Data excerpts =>
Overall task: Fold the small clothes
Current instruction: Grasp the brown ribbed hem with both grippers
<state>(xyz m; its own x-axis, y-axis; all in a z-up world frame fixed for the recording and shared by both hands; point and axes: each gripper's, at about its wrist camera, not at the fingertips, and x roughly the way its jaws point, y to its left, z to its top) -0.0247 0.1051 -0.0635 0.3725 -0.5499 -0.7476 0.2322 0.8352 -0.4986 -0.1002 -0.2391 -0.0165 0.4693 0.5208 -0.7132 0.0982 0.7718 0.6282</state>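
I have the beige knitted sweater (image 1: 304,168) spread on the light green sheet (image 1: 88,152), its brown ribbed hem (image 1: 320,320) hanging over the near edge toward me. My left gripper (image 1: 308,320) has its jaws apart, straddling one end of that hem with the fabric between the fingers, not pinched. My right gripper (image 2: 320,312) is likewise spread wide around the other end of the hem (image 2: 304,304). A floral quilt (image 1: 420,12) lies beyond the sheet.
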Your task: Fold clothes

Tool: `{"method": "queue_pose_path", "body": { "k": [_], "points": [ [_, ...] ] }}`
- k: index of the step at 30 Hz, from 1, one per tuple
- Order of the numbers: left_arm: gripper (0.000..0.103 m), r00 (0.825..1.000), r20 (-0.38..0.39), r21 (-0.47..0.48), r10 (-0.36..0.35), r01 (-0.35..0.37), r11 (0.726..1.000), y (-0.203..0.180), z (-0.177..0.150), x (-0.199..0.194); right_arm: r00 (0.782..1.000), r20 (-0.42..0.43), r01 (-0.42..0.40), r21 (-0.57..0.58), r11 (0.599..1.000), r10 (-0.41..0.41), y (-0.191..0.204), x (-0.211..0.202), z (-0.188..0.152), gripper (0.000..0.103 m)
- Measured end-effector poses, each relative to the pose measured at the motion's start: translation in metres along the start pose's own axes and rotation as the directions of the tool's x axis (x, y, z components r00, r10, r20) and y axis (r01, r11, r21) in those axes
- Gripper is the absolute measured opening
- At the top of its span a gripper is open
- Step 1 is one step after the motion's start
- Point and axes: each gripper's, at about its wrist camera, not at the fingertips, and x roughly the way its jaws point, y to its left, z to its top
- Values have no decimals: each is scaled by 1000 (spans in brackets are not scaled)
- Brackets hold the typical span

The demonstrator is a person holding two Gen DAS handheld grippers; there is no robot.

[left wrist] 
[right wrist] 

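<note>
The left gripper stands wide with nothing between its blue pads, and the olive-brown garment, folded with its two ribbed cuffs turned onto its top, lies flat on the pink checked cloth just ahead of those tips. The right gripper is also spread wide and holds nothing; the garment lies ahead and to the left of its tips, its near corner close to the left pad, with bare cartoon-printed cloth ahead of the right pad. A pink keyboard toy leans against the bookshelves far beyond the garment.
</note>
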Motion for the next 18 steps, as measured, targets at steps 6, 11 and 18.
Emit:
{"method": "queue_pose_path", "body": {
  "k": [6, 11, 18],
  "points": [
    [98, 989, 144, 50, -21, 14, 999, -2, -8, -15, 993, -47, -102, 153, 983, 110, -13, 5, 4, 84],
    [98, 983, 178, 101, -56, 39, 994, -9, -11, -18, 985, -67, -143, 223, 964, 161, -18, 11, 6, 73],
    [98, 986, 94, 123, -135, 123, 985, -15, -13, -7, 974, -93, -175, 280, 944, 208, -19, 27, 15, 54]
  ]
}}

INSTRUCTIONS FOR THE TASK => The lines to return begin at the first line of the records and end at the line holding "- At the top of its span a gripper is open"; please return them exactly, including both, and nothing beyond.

ANSWER FOR THIS EXERCISE =>
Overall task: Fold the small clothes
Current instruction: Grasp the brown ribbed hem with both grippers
<state>(xyz m; its own x-axis, y-axis; all in a z-up world frame fixed for the recording and shared by both hands; point and axes: each gripper's, at about its wrist camera, not at the fingertips, and x roughly the way its jaws point, y to its left, z to its top) -0.0247 0.1051 -0.0635 0.3725 -0.5499 -0.7476 0.2322 0.8352 -0.4986 -0.1002 -0.2391 -0.0165 0.4693 0.5208 -0.7132 0.0982 0.7718 0.6282</state>
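I have the beige knitted sweater (image 1: 304,168) spread on the light green sheet (image 1: 88,152), its brown ribbed hem (image 1: 320,320) hanging over the near edge toward me. My left gripper (image 1: 308,320) has its jaws apart, straddling one end of that hem with the fabric between the fingers, not pinched. My right gripper (image 2: 320,312) is likewise spread wide around the other end of the hem (image 2: 304,304). A floral quilt (image 1: 420,12) lies beyond the sheet.
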Your task: Fold clothes

Tool: `{"method": "queue_pose_path", "body": { "k": [_], "points": [ [_, ...] ] }}`
- k: index of the step at 30 Hz, from 1, one per tuple
- Order of the numbers: left_arm: gripper (0.000..0.103 m), r00 (0.825..1.000), r20 (-0.38..0.39), r21 (-0.47..0.48), r10 (-0.36..0.35), r01 (-0.35..0.37), r11 (0.726..1.000), y (-0.203..0.180), z (-0.177..0.150), x (-0.199..0.194); right_arm: r00 (0.782..1.000), r20 (-0.42..0.43), r01 (-0.42..0.40), r21 (-0.57..0.58), r11 (0.599..1.000), r10 (-0.41..0.41), y (-0.191..0.204), x (-0.211..0.202), z (-0.188..0.152), gripper (0.000..0.103 m)
- Measured end-effector poses, each relative to the pose measured at the motion's start: translation in metres along the start pose's own axes and rotation as the directions of the tool's x axis (x, y, z components r00, r10, r20) and y axis (r01, r11, r21) in those axes
- Gripper is the absolute measured opening
- At the top of its span a gripper is open

For this exercise, nothing more is required.